WORK INSTRUCTION: Line for line, return the data exactly, omitting all pictures.

DATA PROVIDED:
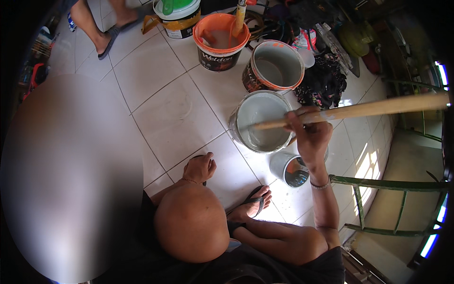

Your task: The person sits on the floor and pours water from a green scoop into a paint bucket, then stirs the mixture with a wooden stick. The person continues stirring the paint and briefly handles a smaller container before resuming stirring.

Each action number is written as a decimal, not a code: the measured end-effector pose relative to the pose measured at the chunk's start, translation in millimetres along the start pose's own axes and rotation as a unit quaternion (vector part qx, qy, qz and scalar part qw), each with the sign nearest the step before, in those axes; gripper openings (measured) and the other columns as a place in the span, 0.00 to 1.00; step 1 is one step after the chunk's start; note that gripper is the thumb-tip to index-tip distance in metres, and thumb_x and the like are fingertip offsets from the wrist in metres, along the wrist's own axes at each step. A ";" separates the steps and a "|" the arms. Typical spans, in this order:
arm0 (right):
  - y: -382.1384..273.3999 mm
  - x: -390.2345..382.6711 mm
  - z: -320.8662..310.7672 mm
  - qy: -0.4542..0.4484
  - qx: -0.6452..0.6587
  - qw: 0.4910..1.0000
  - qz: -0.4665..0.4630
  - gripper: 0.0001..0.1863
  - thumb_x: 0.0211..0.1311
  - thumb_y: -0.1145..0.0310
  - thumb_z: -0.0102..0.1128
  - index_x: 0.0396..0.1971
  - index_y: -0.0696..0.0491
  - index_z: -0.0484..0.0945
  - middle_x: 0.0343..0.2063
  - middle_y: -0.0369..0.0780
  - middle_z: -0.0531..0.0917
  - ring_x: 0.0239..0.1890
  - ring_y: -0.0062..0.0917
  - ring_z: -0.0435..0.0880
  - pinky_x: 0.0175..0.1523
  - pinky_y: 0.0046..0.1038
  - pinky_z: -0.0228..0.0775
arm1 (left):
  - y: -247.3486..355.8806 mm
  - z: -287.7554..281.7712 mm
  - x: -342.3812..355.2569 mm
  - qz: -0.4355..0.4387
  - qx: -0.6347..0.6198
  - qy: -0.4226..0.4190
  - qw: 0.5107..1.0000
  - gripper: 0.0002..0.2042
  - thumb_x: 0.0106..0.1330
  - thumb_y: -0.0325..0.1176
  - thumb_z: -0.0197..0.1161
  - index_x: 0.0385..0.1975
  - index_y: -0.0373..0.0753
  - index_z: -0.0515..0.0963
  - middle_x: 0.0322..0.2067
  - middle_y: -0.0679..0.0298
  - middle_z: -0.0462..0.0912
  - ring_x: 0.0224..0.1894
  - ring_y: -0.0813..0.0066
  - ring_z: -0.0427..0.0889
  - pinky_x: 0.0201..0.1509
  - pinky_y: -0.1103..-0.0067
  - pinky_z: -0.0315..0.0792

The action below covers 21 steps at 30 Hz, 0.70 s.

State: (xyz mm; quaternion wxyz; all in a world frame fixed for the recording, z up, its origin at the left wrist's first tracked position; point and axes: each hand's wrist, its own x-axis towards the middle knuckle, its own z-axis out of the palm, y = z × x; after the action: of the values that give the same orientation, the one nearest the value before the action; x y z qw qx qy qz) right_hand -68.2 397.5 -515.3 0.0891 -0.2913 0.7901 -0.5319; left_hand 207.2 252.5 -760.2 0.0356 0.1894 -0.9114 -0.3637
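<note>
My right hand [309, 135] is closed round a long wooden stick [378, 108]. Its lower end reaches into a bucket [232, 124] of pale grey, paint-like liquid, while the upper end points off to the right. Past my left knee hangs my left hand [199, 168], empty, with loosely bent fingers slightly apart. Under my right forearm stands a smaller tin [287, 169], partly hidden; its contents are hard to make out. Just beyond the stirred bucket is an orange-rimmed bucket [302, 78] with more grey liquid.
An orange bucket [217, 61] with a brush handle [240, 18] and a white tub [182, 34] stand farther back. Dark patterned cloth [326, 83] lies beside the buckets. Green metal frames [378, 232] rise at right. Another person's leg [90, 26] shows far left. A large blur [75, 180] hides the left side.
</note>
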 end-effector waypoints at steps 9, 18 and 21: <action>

RESULT FOR THIS TASK:
Your task: The person sits on the floor and pours water from a green scoop into a paint bucket, then stirs the mixture with a wooden stick. The person continues stirring the paint and briefly handles a smaller container before resuming stirring.

Each action number is written as a decimal, not a code: the measured end-effector pose relative to the pose measured at the chunk's start, translation in millimetres along the start pose's own axes and rotation as a unit quaternion (vector part qx, qy, qz and scalar part qw), each with the sign nearest the step before, in those axes; gripper openings (measured) and the other columns as a place in the span, 0.00 to 1.00; step 1 is one step after the chunk's start; note that gripper is the thumb-tip to index-tip distance in metres, and thumb_x and the like are fingertip offsets from the wrist in metres, along the wrist's own axes at each step. A ";" separates the steps and a "|" the arms. Typical spans, in this order:
arm0 (right):
  - y: -382.1384..273.3999 mm
  - x: -390.2345..382.6711 mm
  - z: -320.8662..310.7672 mm
  - qy: -0.4542..0.4484
  - qx: -0.6452..0.6587
  - qw: 0.4910..1.0000
  - qz: -0.4665..0.4630
  - gripper: 0.0001..0.1863
  - thumb_x: 0.0211..0.1311
  - thumb_y: -0.1145..0.0310
  - thumb_z: -0.0102..0.1128
  - index_x: 0.0396..0.1971
  - index_y: -0.0696..0.0491
  - index_z: -0.0484..0.0945
  - middle_x: 0.0343..0.2063
  - middle_y: -0.0369..0.0780
  - middle_z: -0.0531..0.0917
  - ring_x: 0.0239..0.1890
  - ring_y: -0.0062..0.0917
  - ring_z: -0.0435..0.0880
  - pinky_x: 0.0175..0.1523
  - pinky_y: 0.0046..0.1038
  - pinky_z: -0.0228..0.0775
arm1 (left):
  - y: -247.3486..355.8806 mm
  - z: -287.7554..281.7712 mm
  - x: -342.3812..355.2569 mm
  - qz: -0.4355..0.4387
  - qx: -0.6347..0.6198
  - qy: -0.4226..0.4190
  - qw: 0.5107..1.0000
  - gripper: 0.0002..0.2042
  - thumb_x: 0.0106..0.1330
  - thumb_y: -0.0325..0.1176
  - thumb_z: -0.0197..0.1161
  - index_x: 0.0385..0.1975
  - index_y: -0.0373..0.0753
  - index_z: -0.0515..0.0963
  - middle_x: 0.0322..0.2067
  - middle_y: -0.0679..0.0298
  - middle_z: -0.0462..0.0912
  - ring_x: 0.0224..0.1894
  - ring_y: -0.0813..0.0066
  - ring_z: -0.0427..0.0889
  - pinky_x: 0.0201..0.1509
  - pinky_y: -0.1103..-0.0067
  - pinky_z: -0.0315..0.0792

The action below covers 21 steps at 30 Hz, 0.70 s.

State: (xyz mm; quaternion wxyz; all in a world frame fixed for the recording, z up, its origin at the left wrist's first tracked position; point and axes: each hand's wrist, its own x-axis towards the middle knuckle, its own z-axis out of the palm, y = z × x; after the action: of the values that give the same orientation, the one nearest the value before the action; x y z qw qx qy qz) right_hand -68.2 397.5 -515.3 0.0891 -0.2913 0.7901 -0.5319; left_hand 207.2 252.5 -760.2 0.0356 0.1894 -0.9114 -0.3637
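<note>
My right hand [309, 135] is closed round a long wooden stick [378, 108]. Its lower end reaches into a bucket [232, 124] of pale grey, paint-like liquid, while the upper end points off to the right. Past my left knee hangs my left hand [199, 168], empty, with loosely bent fingers slightly apart. Under my right forearm stands a smaller tin [287, 169], partly hidden; its contents are hard to make out. Just beyond the stirred bucket is an orange-rimmed bucket [302, 78] with more grey liquid.
An orange bucket [217, 61] with a brush handle [240, 18] and a white tub [182, 34] stand farther back. Dark patterned cloth [326, 83] lies beside the buckets. Green metal frames [378, 232] rise at right. Another person's leg [90, 26] shows far left. A large blur [75, 180] hides the left side.
</note>
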 end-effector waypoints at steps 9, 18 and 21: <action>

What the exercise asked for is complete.